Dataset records
▬▬▬

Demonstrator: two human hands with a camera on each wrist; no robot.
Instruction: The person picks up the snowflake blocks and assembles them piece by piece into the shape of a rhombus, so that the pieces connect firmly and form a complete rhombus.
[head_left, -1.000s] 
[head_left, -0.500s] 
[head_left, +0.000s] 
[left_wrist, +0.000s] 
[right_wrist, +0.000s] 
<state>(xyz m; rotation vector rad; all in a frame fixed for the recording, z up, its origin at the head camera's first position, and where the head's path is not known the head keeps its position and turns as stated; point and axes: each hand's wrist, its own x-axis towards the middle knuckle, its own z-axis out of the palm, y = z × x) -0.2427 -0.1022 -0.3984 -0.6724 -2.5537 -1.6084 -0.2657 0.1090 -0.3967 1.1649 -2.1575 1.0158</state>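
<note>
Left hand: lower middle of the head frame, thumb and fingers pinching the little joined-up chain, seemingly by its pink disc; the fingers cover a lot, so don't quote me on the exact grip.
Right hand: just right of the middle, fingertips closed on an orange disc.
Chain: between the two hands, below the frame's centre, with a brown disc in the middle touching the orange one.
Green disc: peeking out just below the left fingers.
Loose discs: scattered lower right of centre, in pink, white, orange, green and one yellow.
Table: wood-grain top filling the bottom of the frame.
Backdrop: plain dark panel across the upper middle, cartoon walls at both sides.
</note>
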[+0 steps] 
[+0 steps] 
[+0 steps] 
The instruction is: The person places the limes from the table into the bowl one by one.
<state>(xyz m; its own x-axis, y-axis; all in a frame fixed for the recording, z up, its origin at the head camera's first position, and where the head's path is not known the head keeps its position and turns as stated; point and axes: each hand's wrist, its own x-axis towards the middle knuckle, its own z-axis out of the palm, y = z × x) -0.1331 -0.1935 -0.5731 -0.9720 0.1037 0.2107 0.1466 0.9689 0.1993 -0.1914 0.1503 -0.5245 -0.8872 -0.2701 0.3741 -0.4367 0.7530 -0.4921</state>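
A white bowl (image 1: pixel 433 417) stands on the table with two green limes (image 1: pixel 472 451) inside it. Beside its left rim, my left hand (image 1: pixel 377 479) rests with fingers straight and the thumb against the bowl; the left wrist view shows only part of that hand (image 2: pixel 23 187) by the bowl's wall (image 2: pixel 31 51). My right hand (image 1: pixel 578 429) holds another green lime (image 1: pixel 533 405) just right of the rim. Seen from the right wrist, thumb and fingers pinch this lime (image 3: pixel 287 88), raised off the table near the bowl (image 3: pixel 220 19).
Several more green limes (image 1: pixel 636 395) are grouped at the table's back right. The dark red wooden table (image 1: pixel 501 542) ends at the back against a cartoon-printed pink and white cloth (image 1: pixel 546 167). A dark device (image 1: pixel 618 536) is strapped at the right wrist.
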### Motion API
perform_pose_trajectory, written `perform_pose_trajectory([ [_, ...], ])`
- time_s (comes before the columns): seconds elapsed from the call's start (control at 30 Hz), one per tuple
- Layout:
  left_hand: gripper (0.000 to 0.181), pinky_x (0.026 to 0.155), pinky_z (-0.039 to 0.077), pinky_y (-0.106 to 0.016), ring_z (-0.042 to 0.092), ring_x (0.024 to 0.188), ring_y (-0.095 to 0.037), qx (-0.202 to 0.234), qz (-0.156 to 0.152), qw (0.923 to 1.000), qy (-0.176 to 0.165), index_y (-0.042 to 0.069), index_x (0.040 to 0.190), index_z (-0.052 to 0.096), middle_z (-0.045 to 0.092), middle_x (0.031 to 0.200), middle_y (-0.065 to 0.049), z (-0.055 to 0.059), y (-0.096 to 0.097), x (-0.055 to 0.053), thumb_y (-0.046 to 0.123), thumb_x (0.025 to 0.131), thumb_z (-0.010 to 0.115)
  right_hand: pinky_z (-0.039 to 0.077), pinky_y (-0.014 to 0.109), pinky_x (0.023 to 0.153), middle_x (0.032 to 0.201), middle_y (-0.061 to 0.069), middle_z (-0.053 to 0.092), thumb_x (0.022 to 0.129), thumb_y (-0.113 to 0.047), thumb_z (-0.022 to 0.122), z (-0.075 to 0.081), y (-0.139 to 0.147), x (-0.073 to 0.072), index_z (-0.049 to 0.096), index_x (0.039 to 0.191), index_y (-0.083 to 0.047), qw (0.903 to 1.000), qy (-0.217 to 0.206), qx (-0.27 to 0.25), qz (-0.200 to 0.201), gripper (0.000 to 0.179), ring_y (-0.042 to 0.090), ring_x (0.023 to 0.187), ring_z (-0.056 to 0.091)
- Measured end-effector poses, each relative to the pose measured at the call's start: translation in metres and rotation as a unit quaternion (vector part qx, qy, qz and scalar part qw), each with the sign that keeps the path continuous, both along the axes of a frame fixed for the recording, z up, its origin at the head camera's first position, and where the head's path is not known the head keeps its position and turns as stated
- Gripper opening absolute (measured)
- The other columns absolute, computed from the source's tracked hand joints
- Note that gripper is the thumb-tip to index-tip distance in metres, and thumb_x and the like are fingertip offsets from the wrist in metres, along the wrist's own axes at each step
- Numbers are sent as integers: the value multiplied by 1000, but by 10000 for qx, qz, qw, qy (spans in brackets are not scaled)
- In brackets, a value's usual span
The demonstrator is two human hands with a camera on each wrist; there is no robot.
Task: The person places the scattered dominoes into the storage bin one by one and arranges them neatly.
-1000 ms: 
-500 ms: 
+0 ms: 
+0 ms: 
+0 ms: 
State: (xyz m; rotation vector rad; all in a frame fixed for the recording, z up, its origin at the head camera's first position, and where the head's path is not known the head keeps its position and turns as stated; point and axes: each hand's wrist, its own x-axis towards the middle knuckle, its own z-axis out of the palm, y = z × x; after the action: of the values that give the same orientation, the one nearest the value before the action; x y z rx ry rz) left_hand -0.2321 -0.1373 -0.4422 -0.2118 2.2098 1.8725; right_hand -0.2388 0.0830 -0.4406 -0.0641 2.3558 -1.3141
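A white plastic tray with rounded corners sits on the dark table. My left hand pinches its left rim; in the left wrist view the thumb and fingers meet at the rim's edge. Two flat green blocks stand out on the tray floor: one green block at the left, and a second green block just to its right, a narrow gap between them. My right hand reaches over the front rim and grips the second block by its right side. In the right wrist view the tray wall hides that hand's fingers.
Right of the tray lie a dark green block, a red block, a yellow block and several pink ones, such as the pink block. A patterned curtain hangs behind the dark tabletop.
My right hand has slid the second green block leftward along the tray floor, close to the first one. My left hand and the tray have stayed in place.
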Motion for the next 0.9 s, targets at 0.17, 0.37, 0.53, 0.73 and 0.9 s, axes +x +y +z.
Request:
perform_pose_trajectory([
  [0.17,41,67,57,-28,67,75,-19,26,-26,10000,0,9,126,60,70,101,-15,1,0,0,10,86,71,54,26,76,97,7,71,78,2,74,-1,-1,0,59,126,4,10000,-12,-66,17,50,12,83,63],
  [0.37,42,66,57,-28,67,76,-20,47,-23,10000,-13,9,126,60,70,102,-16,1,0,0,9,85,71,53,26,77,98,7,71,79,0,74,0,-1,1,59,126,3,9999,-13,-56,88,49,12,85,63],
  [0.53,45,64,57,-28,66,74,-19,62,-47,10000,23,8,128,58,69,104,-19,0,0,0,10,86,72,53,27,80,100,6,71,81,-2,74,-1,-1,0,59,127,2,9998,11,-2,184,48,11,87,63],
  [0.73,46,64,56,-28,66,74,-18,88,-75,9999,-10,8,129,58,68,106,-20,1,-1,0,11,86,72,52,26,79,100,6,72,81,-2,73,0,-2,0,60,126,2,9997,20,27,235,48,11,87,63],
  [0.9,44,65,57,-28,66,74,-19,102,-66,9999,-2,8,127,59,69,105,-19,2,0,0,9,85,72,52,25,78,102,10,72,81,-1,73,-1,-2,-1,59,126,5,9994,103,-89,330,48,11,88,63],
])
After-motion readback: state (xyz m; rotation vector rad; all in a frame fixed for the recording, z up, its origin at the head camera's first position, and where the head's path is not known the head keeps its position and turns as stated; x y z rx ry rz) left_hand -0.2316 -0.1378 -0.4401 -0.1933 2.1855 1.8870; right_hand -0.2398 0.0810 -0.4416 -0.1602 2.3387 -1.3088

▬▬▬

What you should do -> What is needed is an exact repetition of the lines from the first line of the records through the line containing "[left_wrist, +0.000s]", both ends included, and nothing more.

Answer to this task ->
Demonstrator: two human hands with a camera on each wrist; no robot.
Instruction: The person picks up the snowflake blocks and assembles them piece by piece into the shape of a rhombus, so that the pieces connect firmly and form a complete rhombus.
[head_left, -1.000s] 
[head_left, -0.500s] 
[head_left, +0.000s] 
[left_wrist, +0.000s] 

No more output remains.